**TRY IT:**
The task requires repeating, word for word, the lines from the one with "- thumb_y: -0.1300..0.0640" through the end of the material, leaving out all pictures.

(GIVEN MATERIAL begins)

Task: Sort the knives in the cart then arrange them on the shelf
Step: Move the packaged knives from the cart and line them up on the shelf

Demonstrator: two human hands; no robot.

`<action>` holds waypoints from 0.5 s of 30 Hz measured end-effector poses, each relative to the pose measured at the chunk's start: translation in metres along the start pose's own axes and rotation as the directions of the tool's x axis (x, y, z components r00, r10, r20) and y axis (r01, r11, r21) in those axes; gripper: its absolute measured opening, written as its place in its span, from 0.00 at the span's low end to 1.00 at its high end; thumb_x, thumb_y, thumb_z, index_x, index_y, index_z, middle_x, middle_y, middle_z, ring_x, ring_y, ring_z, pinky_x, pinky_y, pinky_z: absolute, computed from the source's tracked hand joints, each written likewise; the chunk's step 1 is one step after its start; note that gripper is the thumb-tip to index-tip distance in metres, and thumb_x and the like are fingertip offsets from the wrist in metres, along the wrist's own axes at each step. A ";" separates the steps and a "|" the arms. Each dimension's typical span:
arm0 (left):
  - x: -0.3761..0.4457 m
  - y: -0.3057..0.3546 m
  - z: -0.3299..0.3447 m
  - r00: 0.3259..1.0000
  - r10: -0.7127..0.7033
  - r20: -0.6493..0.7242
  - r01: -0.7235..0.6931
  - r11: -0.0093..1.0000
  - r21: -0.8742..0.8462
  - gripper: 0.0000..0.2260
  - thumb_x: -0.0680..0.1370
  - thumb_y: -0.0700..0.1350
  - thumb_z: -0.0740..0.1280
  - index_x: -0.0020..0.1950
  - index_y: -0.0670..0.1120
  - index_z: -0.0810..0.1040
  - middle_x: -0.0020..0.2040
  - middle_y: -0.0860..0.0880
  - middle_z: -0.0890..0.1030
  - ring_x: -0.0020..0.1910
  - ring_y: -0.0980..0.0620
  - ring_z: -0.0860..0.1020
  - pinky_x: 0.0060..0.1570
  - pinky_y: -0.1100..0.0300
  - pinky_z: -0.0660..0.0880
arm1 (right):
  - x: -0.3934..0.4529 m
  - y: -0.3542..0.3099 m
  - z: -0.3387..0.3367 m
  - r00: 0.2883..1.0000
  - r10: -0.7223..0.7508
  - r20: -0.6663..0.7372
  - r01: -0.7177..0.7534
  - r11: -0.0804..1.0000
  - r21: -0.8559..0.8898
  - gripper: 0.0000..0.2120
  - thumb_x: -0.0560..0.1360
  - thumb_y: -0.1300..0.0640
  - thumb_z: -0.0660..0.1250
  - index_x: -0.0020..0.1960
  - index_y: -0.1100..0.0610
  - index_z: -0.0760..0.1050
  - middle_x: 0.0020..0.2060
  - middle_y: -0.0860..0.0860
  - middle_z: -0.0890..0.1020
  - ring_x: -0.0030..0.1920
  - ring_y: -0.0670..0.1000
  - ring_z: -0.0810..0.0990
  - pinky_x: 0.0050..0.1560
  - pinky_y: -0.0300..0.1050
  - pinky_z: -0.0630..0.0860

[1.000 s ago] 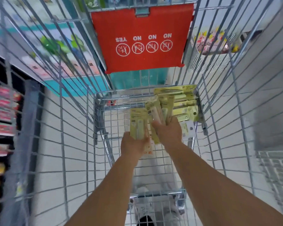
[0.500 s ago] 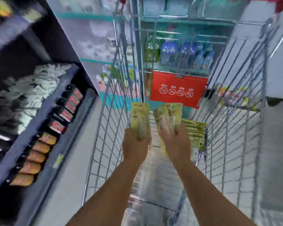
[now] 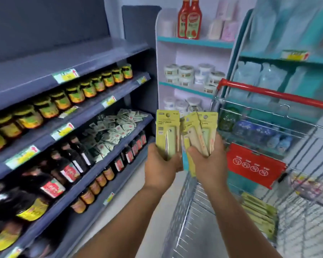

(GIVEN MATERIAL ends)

**RESULT OF THE TASK:**
  - thumb_y: -0.1300..0.0640
  - thumb_z: -0.0660..0.1250
  - index_x: -0.0020..0.1960
  - index_y: -0.1100..0.0610
  - index_z: -0.0760..0.1050
  - middle_x: 0.0020..0.2060
  - middle_y: -0.0860..0.0860
  - middle_z: -0.0890..0.1020
  - ring_x: -0.0030..0.1920
  - ring_y: -0.0670..0.1000
  - ring_z: -0.0810..0.0990
  - pinky_x: 0.0050..0.1560
  - pinky_y: -0.0300..0.1050
  - pinky_z: -0.0630..0.0860

[1.000 s ago] 
[0.500 s ago] 
[now] 

The exercise is done, and no more output is needed.